# WHAT YOU SHOULD DO
Read the lines of the data below and retrieve those with "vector".
____ TASK INPUT
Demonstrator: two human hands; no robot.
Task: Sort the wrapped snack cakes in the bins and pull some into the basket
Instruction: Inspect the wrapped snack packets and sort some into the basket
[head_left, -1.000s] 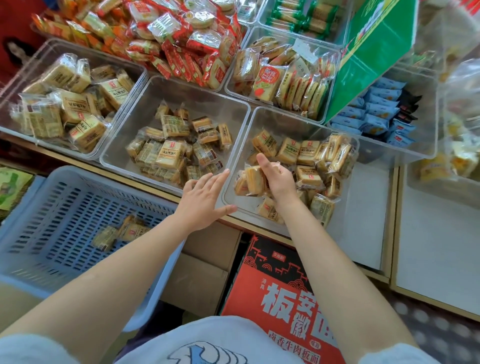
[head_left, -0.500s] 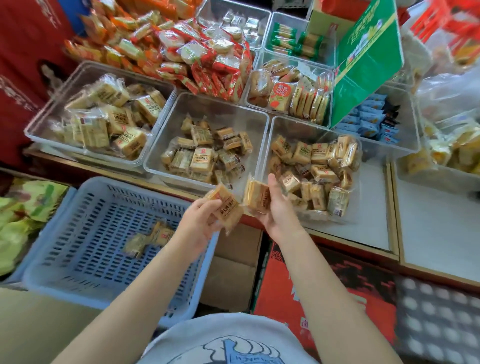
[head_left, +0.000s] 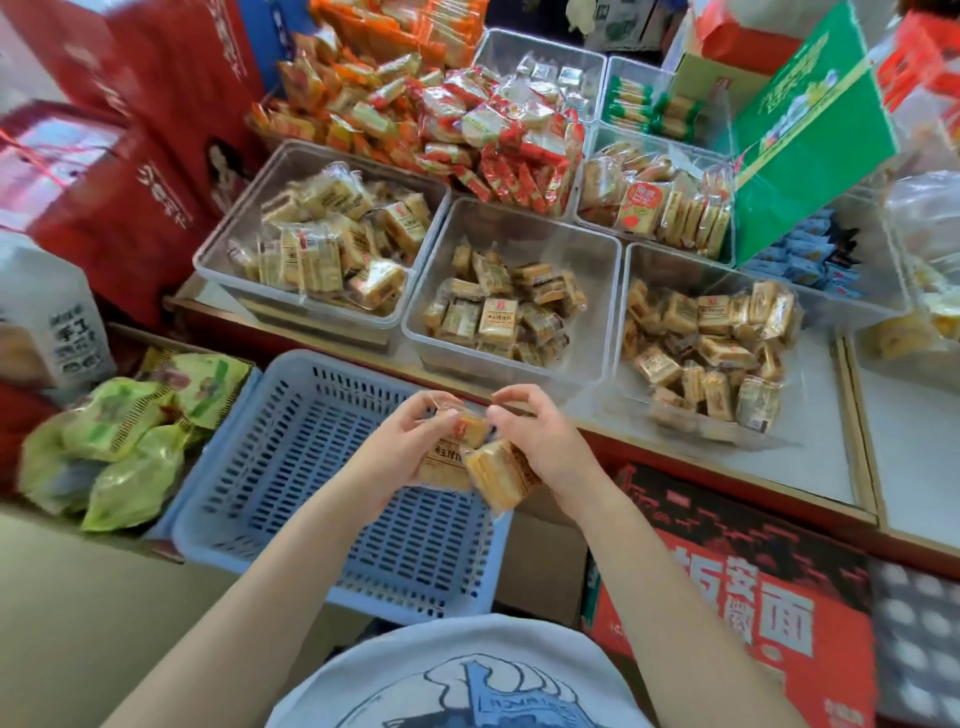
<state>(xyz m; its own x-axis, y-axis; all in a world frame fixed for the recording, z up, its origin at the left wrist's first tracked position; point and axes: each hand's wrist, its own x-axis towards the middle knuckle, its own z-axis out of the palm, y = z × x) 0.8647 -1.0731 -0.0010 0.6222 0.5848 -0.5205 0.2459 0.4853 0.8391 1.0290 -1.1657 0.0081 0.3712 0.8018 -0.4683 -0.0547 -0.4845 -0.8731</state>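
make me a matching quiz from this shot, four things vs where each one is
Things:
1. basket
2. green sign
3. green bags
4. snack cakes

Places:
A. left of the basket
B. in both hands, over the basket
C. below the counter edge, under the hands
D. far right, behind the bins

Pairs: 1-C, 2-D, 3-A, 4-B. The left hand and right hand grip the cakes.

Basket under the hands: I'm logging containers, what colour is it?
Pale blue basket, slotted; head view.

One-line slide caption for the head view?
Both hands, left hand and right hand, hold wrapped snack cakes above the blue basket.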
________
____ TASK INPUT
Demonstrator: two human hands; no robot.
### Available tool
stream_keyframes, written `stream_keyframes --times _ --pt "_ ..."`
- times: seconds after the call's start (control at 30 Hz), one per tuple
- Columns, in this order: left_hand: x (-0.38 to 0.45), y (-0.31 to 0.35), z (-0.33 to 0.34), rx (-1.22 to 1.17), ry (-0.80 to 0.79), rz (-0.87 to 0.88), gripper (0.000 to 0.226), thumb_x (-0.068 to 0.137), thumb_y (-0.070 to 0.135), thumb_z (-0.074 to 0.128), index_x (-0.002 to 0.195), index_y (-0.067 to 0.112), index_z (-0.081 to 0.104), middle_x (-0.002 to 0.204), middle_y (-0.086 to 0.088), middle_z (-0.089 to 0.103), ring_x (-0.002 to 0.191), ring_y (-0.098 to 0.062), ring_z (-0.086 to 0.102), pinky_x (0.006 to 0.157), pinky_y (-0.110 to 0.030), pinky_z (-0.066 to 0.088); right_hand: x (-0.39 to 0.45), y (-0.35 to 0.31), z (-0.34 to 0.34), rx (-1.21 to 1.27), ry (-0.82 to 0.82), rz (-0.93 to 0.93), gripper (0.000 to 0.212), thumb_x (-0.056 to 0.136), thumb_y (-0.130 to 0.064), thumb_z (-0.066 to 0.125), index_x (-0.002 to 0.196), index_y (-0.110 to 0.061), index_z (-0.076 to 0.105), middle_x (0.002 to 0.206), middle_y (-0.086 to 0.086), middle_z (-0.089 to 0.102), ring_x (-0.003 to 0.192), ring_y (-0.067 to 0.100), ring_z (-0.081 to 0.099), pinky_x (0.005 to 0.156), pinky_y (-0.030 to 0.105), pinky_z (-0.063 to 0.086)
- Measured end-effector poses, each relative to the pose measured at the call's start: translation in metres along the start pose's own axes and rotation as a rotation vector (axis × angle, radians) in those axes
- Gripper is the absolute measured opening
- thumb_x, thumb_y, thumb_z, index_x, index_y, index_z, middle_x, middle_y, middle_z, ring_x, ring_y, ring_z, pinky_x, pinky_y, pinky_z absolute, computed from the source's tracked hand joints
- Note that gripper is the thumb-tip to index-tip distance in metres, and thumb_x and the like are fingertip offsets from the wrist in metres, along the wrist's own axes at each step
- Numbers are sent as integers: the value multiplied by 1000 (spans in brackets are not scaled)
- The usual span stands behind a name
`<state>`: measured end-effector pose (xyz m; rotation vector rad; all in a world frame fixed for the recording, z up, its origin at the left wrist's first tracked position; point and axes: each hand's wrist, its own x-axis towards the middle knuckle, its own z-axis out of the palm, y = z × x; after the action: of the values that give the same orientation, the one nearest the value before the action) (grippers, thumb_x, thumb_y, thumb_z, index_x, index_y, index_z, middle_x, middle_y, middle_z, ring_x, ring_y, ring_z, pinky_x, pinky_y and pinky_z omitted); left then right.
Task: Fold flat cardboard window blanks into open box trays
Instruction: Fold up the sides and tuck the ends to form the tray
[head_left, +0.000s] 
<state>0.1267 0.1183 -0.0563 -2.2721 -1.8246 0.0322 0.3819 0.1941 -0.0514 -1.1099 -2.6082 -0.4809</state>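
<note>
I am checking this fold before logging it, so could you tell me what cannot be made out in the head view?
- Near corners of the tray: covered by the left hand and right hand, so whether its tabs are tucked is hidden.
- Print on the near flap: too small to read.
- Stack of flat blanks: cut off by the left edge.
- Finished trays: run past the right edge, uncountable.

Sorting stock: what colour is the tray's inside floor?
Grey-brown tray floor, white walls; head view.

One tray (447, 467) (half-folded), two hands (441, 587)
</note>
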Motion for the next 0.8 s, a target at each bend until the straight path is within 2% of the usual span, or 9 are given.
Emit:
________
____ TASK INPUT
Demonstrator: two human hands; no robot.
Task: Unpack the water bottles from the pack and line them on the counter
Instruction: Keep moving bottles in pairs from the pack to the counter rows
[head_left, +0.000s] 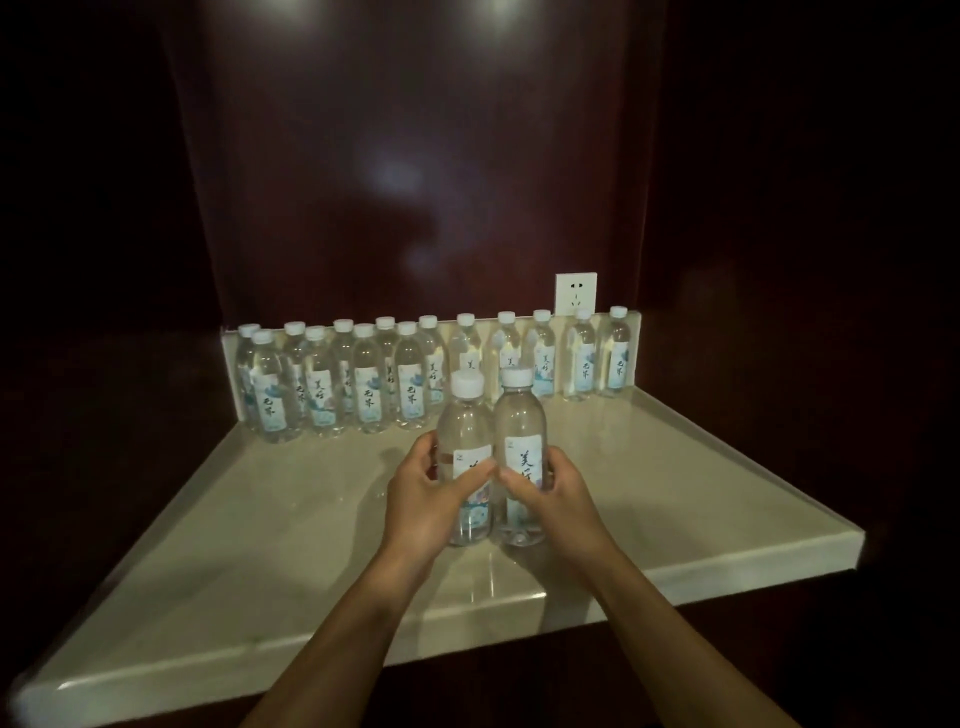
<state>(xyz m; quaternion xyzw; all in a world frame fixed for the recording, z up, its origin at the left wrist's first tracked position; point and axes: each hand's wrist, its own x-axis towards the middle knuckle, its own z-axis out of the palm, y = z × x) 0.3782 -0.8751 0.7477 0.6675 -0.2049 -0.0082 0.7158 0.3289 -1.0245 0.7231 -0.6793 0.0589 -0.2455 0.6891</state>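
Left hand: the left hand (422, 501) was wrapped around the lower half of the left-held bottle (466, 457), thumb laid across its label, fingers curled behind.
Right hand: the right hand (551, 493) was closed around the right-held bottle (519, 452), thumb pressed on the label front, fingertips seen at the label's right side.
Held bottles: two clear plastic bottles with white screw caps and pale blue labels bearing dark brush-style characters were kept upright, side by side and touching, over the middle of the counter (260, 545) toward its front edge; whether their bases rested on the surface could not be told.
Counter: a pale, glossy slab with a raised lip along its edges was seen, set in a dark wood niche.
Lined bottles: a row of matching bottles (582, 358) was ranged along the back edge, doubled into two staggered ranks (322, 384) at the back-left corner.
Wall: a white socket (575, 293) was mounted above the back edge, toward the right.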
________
# REPLY TO THE TASK
- Measured end-effector poses, each relative to the pose measured at the call's start: translation in metres along the start pose's own axes and rotation as a rotation vector (axis × angle, radians) in those axes
`<state>`: measured end-effector pose (xyz m; rotation vector rad; all in a world frame fixed for the recording, z up, its origin at the left wrist's first tracked position; point and axes: each hand's wrist, its own x-axis towards the middle knuckle, its own z-axis out of the palm, y = z × x; after the action: of the values that give the same orientation, the one nearest the value before the action) (grippers, thumb_x, thumb_y, thumb_z, index_x, index_y, index_z, middle_x, middle_y, middle_z, ring_x, ring_y, ring_z, pinky_x, pinky_y and pinky_z omitted); left then right.

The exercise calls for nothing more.